Well, lot of people said that. I had a limited budget. My on-site research was supplemented by a whole lot of documentary resources. You have got that going as well as your personal responses to what you see.

You came here in 1988, but when did you start on the project itself?

I think about three or four months before that.

Is that all! I thought it would have been much more than that to do the kind of research you did on the man.

I don't recollect exactly how much, but it was certainly less than a year.

You have probably written other biographies. How do you compare this effort with the others you have essayed?

The book that I wrote before Apprentice to Genius was a kind of an ensemble biography. It was not really a biography. It had biographical elements. For the book that I wrote on the first efficiency expert [ The One Best Way: Frederick Winslaw Taylor and the Enigma of Efficiency], there was a whole room devoted to him at the Taylor Archives in New Jersey. Next, I am probably going to write a biography of Jane Jacobs, who is an extremely influential urban visionary, somebody who has refashioned ideas about city living. So every subject presents its own problems. In the case of Taylor, one of the problems was that he was not such a nice, friendly personality. He was a complicated character, but there are plenty of resources on him.

In the case of Ramanujan, I was facing a three-part problem. India, England and mathematics. Mathematics is hard, an American coming to India is presented with difficulties. It's all across a 75-year historical gap. And England, too. People think that for an American that should be easy. It's not. So, all of these were part of the complications in writing this particular biography. But every biography presents its own problems. In the case of Ramanujan, what I wrote was the first Western biography [on him]. Some people write biographies of people like Charles Dickens or Isaac Newton, where 20 biographies have come before and their problem is to find something new to write. But I didn't have that problem, but I had these other problems. So it's always different. If you ask if it was a more difficult biography than the others, I wouldn't say so.
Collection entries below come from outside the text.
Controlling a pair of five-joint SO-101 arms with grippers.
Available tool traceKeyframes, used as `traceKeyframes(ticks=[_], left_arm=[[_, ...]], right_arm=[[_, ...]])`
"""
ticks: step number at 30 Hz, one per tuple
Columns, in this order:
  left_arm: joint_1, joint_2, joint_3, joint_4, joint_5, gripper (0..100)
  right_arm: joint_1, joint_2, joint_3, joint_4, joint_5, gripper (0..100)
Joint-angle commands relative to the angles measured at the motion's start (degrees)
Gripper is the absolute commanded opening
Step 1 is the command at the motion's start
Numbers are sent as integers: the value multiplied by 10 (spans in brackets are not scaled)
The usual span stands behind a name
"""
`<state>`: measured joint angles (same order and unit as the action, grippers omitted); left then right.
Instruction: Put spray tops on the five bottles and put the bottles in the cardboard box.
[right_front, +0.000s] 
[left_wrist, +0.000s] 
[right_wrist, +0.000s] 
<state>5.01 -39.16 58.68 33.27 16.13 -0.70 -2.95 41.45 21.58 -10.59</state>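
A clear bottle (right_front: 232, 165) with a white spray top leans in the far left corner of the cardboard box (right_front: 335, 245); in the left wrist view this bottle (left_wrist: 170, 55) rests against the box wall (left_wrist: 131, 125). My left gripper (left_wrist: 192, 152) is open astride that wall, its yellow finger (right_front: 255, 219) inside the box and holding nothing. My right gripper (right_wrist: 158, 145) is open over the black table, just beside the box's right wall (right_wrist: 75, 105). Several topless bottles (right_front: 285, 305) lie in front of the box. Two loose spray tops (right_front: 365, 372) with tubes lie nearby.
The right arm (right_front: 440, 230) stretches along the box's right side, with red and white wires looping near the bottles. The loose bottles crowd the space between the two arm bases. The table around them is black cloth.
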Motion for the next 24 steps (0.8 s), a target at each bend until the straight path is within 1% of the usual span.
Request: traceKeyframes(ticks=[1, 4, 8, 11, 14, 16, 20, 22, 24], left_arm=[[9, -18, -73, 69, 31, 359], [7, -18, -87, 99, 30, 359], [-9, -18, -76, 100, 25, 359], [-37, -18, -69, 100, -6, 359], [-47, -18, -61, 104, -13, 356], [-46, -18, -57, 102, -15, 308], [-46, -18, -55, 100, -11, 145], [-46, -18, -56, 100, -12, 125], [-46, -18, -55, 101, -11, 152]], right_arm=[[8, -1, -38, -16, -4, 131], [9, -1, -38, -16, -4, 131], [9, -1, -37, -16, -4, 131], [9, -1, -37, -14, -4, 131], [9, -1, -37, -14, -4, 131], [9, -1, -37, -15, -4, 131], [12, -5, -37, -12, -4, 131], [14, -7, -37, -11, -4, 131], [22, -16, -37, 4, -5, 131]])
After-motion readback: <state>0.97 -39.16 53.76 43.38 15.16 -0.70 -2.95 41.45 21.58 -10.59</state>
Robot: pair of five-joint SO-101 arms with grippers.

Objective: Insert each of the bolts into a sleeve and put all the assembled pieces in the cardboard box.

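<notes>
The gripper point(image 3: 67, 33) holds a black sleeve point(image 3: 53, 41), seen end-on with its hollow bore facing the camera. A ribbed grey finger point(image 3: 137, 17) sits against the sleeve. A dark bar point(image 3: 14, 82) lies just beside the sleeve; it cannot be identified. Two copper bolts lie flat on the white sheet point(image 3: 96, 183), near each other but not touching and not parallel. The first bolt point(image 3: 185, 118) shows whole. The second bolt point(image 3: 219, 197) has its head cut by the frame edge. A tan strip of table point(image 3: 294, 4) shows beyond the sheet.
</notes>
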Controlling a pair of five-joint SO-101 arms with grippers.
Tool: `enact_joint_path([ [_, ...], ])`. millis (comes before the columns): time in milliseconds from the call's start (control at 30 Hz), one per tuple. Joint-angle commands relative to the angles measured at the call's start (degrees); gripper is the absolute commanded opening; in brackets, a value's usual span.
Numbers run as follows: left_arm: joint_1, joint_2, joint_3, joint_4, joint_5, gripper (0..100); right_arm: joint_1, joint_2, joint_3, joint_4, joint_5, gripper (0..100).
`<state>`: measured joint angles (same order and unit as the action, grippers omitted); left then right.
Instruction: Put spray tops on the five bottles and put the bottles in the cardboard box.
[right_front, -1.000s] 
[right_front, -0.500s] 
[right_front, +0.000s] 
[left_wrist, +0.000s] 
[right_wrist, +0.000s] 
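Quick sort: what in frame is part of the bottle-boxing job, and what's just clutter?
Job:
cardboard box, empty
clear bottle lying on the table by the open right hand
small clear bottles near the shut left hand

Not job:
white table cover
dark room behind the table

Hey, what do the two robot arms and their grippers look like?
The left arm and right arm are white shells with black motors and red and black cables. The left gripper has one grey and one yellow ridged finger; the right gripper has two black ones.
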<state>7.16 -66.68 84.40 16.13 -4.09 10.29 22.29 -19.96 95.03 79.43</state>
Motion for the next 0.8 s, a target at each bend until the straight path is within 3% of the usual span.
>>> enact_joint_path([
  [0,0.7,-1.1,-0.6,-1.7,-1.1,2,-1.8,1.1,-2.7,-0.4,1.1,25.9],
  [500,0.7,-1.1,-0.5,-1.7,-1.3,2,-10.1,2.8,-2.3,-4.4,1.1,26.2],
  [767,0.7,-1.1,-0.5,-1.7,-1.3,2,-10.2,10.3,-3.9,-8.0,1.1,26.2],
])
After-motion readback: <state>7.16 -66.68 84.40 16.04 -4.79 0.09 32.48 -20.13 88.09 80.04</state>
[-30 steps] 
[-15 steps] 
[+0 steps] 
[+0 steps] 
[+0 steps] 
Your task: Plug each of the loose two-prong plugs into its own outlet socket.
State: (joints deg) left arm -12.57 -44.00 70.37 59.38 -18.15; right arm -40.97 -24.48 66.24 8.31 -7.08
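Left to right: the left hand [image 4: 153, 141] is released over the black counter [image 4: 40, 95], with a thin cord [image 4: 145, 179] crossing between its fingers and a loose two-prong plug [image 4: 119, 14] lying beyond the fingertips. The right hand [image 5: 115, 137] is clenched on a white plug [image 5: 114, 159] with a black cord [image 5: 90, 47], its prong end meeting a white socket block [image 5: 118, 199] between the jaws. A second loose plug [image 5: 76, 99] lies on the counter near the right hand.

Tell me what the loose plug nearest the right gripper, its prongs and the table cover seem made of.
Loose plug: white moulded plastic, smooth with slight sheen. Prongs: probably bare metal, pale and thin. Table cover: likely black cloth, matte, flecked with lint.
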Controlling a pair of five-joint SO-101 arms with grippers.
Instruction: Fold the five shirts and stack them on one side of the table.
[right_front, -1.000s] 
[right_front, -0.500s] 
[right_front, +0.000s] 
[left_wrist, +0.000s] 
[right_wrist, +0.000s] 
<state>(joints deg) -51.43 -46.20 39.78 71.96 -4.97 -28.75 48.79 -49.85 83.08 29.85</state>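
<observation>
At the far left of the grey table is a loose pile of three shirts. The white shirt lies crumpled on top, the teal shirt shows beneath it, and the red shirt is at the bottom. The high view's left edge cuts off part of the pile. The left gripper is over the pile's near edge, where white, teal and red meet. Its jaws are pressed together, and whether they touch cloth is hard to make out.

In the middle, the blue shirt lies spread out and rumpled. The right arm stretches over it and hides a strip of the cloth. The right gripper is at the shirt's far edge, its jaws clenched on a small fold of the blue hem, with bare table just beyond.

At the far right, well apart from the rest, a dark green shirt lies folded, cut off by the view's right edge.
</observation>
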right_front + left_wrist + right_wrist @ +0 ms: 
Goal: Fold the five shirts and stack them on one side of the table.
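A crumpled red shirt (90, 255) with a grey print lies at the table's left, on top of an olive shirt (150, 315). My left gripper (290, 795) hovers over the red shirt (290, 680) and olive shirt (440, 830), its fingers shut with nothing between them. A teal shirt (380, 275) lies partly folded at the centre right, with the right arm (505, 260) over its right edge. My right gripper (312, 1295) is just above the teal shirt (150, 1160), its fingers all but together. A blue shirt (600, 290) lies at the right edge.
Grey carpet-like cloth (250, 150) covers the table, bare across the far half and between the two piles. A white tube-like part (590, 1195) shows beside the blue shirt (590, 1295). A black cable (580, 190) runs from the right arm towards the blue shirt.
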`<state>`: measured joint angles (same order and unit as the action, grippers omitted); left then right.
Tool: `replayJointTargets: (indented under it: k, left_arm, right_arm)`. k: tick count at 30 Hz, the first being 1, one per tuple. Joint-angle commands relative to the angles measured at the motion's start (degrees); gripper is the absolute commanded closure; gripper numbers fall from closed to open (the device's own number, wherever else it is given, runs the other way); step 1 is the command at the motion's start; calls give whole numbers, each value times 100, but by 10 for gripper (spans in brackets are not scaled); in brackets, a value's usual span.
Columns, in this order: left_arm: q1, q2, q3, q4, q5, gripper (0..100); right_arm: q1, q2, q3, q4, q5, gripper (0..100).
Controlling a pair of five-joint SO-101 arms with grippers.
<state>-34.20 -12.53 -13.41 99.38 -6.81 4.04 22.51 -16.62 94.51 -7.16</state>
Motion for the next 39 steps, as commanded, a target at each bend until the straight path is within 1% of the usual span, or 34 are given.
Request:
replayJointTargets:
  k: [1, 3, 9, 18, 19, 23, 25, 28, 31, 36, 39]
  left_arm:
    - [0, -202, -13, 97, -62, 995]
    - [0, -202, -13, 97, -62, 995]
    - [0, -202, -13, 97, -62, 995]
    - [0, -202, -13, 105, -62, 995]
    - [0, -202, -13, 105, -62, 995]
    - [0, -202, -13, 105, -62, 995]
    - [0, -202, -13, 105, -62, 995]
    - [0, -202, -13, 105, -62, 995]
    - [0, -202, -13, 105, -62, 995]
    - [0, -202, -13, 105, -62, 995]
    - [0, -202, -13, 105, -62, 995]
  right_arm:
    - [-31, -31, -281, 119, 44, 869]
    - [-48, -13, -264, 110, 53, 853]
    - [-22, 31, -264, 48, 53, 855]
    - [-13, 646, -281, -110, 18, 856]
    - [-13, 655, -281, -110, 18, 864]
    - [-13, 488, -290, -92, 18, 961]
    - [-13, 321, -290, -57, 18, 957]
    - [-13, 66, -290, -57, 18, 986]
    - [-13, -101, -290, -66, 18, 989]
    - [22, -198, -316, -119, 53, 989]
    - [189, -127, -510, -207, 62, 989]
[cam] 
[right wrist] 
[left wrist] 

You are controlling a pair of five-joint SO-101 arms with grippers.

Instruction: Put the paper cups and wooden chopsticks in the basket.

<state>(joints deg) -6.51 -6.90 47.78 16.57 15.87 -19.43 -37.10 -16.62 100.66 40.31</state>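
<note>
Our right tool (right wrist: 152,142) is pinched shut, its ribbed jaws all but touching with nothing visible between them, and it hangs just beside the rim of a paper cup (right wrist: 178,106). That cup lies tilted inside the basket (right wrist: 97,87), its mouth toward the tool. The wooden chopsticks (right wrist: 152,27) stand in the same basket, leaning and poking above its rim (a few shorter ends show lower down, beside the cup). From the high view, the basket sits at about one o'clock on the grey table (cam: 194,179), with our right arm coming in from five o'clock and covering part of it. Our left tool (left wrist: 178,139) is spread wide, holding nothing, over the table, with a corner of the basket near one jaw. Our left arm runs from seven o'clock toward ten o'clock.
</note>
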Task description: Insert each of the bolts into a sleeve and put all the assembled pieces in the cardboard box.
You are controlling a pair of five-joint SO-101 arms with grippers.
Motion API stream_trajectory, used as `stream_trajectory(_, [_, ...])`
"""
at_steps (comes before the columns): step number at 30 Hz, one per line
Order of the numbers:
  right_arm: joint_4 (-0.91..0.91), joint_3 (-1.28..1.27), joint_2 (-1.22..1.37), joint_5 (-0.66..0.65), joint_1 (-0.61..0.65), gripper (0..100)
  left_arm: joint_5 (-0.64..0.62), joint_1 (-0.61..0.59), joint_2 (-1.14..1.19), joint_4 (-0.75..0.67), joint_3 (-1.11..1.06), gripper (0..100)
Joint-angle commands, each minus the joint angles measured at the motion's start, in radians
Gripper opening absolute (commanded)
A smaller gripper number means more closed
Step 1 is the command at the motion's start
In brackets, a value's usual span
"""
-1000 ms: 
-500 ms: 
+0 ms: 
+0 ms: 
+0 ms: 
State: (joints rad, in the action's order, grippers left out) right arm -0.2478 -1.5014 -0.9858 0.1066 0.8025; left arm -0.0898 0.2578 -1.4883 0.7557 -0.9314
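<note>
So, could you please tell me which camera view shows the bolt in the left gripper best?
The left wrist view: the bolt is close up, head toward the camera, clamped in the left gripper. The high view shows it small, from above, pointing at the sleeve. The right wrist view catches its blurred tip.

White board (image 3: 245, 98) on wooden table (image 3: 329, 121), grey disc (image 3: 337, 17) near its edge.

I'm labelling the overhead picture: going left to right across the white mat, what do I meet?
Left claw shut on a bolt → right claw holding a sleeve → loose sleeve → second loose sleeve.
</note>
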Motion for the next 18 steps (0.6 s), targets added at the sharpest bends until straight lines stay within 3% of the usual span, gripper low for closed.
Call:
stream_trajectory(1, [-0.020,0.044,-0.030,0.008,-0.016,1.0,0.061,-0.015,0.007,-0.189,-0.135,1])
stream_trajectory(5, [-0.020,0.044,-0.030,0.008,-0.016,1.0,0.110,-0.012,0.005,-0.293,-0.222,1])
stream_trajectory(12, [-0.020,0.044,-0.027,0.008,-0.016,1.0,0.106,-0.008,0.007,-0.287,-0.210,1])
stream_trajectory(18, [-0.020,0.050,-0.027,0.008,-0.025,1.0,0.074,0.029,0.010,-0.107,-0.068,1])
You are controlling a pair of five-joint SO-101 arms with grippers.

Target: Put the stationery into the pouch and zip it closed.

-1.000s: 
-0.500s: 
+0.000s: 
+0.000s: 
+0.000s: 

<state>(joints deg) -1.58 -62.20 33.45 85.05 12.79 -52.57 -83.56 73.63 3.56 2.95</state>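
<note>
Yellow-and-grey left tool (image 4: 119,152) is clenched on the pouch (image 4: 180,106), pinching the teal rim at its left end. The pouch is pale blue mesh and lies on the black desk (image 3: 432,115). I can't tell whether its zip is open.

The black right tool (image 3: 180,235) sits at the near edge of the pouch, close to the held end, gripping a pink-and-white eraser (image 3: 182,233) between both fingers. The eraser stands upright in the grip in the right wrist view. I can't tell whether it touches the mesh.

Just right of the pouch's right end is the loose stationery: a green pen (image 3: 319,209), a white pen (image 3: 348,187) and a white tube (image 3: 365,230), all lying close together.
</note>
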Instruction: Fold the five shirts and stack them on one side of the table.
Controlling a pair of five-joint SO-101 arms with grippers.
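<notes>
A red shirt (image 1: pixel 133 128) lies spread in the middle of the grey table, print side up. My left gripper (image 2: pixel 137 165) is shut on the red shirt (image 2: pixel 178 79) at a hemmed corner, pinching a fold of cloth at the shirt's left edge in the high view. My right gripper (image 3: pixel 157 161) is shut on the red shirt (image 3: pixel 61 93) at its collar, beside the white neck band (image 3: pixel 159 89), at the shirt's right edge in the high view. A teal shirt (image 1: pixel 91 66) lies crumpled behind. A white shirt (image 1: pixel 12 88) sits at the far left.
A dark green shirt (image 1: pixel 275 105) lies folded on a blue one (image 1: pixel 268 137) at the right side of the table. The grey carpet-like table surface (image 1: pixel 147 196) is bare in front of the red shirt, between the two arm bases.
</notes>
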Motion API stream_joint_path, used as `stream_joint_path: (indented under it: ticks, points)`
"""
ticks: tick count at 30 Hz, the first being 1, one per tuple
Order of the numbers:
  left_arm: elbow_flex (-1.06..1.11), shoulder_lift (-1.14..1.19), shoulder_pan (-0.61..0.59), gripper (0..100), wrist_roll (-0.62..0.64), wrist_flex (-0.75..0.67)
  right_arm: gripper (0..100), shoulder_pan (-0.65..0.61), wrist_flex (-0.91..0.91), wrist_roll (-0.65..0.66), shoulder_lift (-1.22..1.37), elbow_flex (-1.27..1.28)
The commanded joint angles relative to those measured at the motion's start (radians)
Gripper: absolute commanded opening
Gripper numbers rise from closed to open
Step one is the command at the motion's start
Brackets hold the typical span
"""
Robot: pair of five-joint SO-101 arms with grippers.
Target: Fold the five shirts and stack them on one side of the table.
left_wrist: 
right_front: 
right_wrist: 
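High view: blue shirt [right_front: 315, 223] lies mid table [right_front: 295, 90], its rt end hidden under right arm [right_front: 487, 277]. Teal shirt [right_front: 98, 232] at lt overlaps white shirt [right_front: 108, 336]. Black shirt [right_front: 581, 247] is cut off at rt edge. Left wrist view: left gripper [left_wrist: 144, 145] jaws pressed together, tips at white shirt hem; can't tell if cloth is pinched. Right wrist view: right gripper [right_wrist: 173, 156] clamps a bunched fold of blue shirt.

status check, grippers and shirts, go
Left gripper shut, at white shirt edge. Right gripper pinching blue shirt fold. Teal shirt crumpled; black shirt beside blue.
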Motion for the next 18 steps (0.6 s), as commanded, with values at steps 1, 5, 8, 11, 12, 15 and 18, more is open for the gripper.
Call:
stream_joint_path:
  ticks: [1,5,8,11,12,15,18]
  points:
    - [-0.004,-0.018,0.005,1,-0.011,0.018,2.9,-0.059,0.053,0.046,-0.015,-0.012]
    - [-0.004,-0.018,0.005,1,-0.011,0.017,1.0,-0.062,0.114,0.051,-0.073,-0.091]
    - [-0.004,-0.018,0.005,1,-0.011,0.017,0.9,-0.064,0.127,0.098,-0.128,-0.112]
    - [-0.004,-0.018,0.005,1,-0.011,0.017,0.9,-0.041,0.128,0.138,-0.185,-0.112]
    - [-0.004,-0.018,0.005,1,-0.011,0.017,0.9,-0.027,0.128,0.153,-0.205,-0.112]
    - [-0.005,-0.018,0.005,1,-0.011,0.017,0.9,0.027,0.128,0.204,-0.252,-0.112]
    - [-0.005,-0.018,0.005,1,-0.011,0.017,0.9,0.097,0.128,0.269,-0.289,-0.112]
Each presents different problems.

Would you say that the barriers that this presented were more challenging than the others?

I guess I will have to say that. The fact that the mathematics is so difficult. The fact of trying obviously, with not much success to penetrate South Indian culture, plus the English culture.

If you started out today, how different would it be?

That's a great question. Well, I will start with The Man Who Knew Infinity. Of course, it will be different. No question about that. Twenty-five years have elapsed. I am a much older person. I might see things differently. Frankly, it depends in part on your financial resources; whether you can spend more time. I don't know. I would be interested in laying my hands on the letters that Neville might have written about Ramanujan to various people. It would be interesting to track down his children or something. But I don't think he had any children and that may have been the problem [that they don't figure in the book]. I still think I would devote so much on Hardy. Berndt has made it his life's work and he has published several books in English that contain nothing more than some of this new material that he has located in English and some in Tamil about Ramanujan. I would probably start with those new materials. I make a distinction in my own mind between the raw material and the final product itself. Some of that material is good raw material.